Much has been made of Sergio Busquets’ recent performances. After all, his form has been rather patchy, to say the least- similarly to that of his team. For the most part, Sergi has been at his brilliant best. That being said, some of his performances have raised some concerns. A pattern has started recently, whereby teams playing a high-intensity press system have managed to make life difficult for Busi. But why? Surely, Busquets has come up against dozens, if not hundreds of teams, employing such a system.
As great as Diego Simeone’s Atlético Madrid side is, they have not re-invented the wheel. Opposition teams have employed an aggressive pressing system against Barça for years. It has just more recently had a heightened effect, and this is down to a handful of reasons, that have made life more difficult for Sergi Busquets.

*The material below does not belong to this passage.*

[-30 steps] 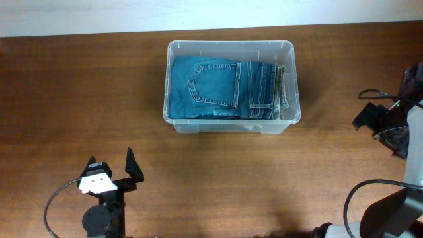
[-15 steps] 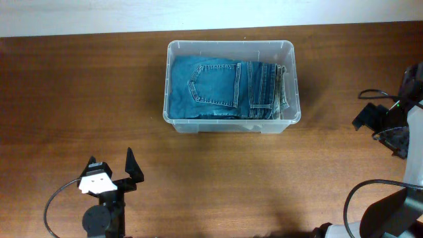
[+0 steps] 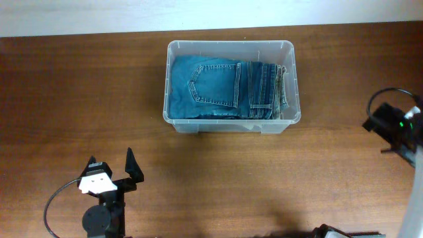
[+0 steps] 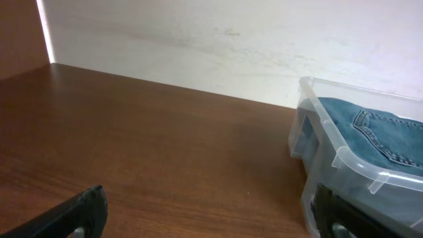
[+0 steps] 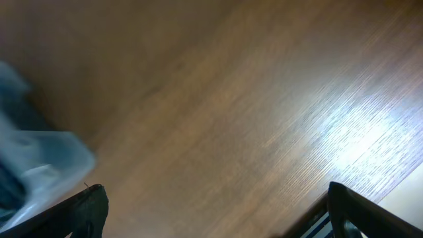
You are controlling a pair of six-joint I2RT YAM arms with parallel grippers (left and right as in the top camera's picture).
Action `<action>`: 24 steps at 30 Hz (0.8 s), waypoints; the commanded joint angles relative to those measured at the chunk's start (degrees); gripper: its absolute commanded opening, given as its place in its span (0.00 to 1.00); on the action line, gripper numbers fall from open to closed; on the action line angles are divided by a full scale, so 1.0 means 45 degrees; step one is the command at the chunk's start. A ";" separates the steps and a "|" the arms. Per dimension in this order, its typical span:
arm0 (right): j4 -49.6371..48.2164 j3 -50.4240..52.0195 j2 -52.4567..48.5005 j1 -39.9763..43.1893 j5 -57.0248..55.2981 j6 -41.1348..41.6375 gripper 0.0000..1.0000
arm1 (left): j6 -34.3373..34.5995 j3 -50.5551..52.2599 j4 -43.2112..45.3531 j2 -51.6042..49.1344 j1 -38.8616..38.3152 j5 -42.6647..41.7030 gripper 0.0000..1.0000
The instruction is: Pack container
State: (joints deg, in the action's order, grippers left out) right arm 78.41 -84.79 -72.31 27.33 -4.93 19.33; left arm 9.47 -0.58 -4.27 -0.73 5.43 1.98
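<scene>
Both grippers stand wide open and empty. The left gripper (image 3: 111, 160) is near the front of the table (image 3: 66, 99) and the right gripper (image 5: 215, 211) is off to the side. Each is well clear of the container (image 3: 231, 45), which sits far-centre with folded jeans (image 3: 208, 86) inside (seemingly packed, so nothing needs holding).

Overhead sharp, evenly lit; right wrist view blurred, bright glare patch on table (image 5: 357, 125).
</scene>
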 commanded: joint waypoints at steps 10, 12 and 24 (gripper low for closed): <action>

First things first, this is a problem Luis Enrique himself has created. When Lucho took the reins, he sought out to change the dynamic of our midfield, from being a pass-intensive, slick and skillful one, to being an industrious midfield, capable of being skillful when it needs to, and combative when the situation demands it. These were the right changes brought into a team that had not evolved for a number of years, and it has brought many benefits and advantages. Ivan Rakitić has benefitted immensely in this structure, through the exit of Xavi Hernández. In Xavi’s departure, Busquets has been given more responsibility in midfield, to assert his authority. However, where there have been advantages, there have also been disadvantages.
Lucho’s Barça has resorted to being more pragmatic in its approaches. We have moved to a more direct attack, to ensure our front three receive as much of the ball as possible. However, there have been many tradeoffs that have been made to make this happen.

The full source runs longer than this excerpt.